Aim of the task
An exact repetition of the data is required; no picture should appear in it.

- Opening Delimiter -

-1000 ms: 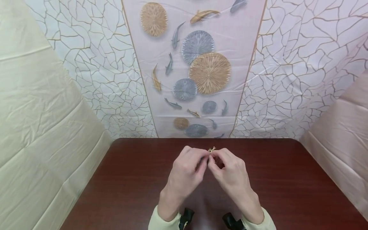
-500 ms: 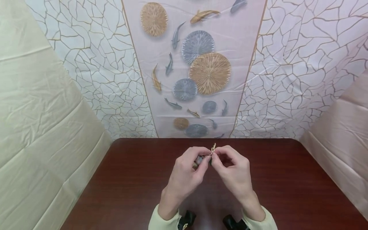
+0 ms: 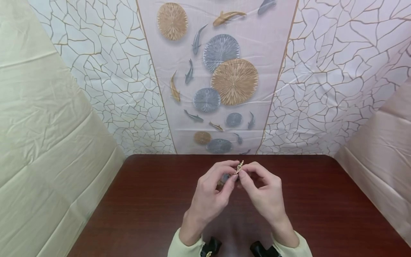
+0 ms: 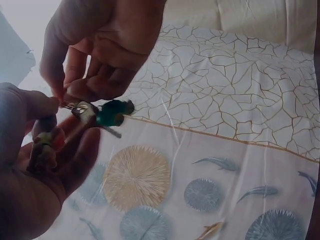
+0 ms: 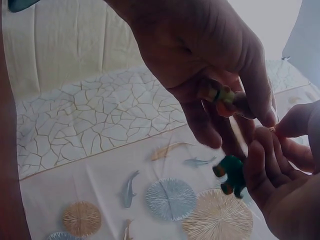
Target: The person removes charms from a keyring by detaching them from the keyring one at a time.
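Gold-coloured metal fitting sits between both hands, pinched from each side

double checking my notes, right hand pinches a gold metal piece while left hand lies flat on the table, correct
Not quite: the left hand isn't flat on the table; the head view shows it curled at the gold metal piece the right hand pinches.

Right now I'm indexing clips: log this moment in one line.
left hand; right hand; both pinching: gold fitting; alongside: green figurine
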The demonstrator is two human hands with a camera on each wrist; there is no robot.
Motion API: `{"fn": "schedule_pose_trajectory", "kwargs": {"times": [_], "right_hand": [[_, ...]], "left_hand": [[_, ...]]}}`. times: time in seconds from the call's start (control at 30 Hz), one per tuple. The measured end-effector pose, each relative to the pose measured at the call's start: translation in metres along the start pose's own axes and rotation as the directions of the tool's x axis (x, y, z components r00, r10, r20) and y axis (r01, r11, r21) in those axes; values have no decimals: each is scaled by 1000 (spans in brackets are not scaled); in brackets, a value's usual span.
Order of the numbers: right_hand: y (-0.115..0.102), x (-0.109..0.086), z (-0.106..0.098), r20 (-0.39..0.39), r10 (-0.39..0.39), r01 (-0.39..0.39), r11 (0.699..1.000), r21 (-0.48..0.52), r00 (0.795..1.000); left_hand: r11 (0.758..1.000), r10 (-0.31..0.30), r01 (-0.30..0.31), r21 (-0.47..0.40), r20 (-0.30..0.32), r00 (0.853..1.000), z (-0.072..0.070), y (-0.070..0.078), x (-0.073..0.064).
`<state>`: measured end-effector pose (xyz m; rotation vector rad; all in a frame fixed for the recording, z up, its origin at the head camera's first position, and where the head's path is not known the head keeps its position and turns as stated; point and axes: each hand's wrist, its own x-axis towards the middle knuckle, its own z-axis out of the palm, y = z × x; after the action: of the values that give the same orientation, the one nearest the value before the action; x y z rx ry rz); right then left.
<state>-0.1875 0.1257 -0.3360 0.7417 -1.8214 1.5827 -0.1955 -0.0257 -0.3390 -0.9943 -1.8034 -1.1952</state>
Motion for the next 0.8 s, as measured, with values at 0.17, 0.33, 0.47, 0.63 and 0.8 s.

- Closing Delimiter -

Reply to the exercise
-1000 ms: 
-500 ms: 
+0 ms: 
+0 ms: 
+0 ms: 
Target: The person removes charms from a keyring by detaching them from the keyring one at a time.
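Gold-coloured metal fitting sits between both hands, pinched from each side

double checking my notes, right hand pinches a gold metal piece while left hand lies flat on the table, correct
Not quite: the left hand isn't flat on the table; the head view shows it curled at the gold metal piece the right hand pinches.

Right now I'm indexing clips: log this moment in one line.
left hand; right hand; both pinching: gold fitting; alongside: green figurine
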The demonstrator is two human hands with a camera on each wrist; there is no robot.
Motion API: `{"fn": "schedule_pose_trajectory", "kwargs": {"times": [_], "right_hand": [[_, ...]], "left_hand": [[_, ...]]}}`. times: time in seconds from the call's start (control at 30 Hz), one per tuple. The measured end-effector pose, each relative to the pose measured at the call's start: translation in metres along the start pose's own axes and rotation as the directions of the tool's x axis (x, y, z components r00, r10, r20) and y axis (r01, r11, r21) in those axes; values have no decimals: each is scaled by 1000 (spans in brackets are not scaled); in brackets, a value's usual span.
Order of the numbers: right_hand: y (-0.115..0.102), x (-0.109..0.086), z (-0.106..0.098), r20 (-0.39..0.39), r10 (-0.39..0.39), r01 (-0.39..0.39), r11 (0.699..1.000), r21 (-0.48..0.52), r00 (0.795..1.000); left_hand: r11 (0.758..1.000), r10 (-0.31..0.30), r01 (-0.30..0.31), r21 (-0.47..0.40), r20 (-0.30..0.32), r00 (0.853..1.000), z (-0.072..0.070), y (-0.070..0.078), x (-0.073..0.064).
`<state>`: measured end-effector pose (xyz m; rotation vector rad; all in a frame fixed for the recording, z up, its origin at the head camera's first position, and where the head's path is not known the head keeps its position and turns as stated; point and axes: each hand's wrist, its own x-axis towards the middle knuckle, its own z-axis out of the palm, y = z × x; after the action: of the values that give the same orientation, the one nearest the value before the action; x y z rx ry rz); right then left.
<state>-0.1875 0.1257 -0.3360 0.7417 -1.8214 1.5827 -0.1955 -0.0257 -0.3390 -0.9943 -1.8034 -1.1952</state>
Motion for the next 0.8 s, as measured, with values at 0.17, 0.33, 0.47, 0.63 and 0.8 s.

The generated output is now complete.